Tapping and dragging with the same number of fingers worked for 2fg but not 3fg because we don't support three fingers during a tap (yet?). Since there are some requested features which might conflict with that, let's avoid users getting used to something that may not stay around, and restrict dragging to one finger. However, restricting it to one finger throughout the entire drag would break finger-swapping which users may perform in long-distance drags, so the restriction only applies to the start of the drag (including a restart from drag-lock state).

This reverts most of 44912aa3, but avoids the original issue fixed in that commit in a different way - a few changed transitions in the tapping state machine.

Also included is a usability enhancement for 2fg-/3fg-tap-and-drag which I've been sitting on for too long: because changing hand shape from multi-finger tap to single-finger drag takes a little bit of extra time, elongate the timeout for starting the drag slightly in these cases. This flaw was revealed by testing with a slower user in !463 (comment 632362) and following comments.

Finally, while fixing up tests to deal with the new finger count restriction, the test suite started spewing "system is too slow" messages on my system. I changed something that looked suspicious relating to drag-lock timeout, and that shut it up, so the change is included too.

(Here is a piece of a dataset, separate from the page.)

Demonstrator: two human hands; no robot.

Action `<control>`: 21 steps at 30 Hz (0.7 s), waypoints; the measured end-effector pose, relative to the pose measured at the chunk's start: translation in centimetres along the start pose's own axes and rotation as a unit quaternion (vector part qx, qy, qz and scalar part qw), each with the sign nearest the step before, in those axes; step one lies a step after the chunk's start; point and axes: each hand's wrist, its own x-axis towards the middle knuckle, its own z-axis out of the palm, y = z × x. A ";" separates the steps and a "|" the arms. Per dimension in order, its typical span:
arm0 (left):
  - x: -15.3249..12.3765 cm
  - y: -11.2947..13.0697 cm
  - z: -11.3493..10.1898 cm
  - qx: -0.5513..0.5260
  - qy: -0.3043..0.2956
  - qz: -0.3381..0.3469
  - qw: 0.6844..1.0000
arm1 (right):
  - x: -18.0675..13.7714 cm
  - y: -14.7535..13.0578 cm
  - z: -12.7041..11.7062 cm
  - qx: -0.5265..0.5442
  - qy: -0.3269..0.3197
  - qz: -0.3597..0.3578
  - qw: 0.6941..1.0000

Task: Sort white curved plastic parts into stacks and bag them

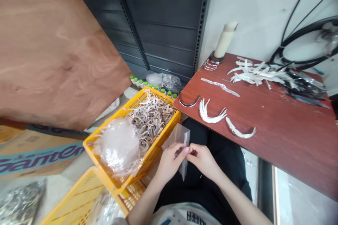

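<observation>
My left hand (pixel 171 161) and my right hand (pixel 202 158) meet over my lap, both pinching a small clear plastic bag (pixel 179 137) that stands up between them. The fingers of each hand are closed on the bag's edge. Just left of my hands stands a yellow basket (pixel 158 140) filled with pale curved strips (pixel 151 117) and a wad of clear bags (pixel 118 146). On the red-brown table (pixel 290 137) to the right lie a bundle of white curved strips (pixel 211 114), a single white strip (pixel 240 132) and a dark curved band (pixel 188 102).
A second yellow basket (pixel 79 197) sits lower left. A plywood board (pixel 52 49) leans at the left over a cardboard box (pixel 39 154). Small green-capped bottles (pixel 150 86) stand behind the basket. A cream cylinder (pixel 224 40), white strips (pixel 253 72) and black cables (pixel 301 59) crowd the table's far side.
</observation>
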 end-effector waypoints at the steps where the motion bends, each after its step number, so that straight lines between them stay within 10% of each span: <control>1: 0.1 -0.2 0.0 -0.011 -0.007 -0.009 1.000 | 0.1 -0.1 -0.4 -0.011 -0.010 -0.011 1.000; 6: 0.2 -1.7 0.6 -0.030 -0.008 -0.037 0.999 | 0.2 -0.4 -1.2 -0.041 -0.033 -0.032 0.998; 14: 0.1 -2.0 -0.2 0.100 0.150 0.002 0.984 | 0.3 0.4 -1.5 -0.063 0.079 0.041 0.994; 21: -0.6 0.4 0.5 0.276 0.055 0.046 0.959 | 0.6 0.2 0.0 -0.072 0.102 0.034 0.992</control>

@whot, I'm a bit dubious about the test suite adjustments. The way I changed them made the test cases pass again (inserting a timeout to force us from DRAGGING_OR_DOUBLETAP into DRAGGING, or in one case a movement with the same effect for additional coverage), but some of them are doing two-finger stuff in a drag that's clearly not a finger-swap, most egregiously touchpad_multitap_n_drag_2fg. The one dealing with a palm (touchpad_tap_palm_on_drag_2fg) even raises a sort-of-valid issue (tap, then finger + palm down, but the palm doesn't immediately get detected as such -> no drag for you) - should we just give that the "too unlikely to worry about" treatment?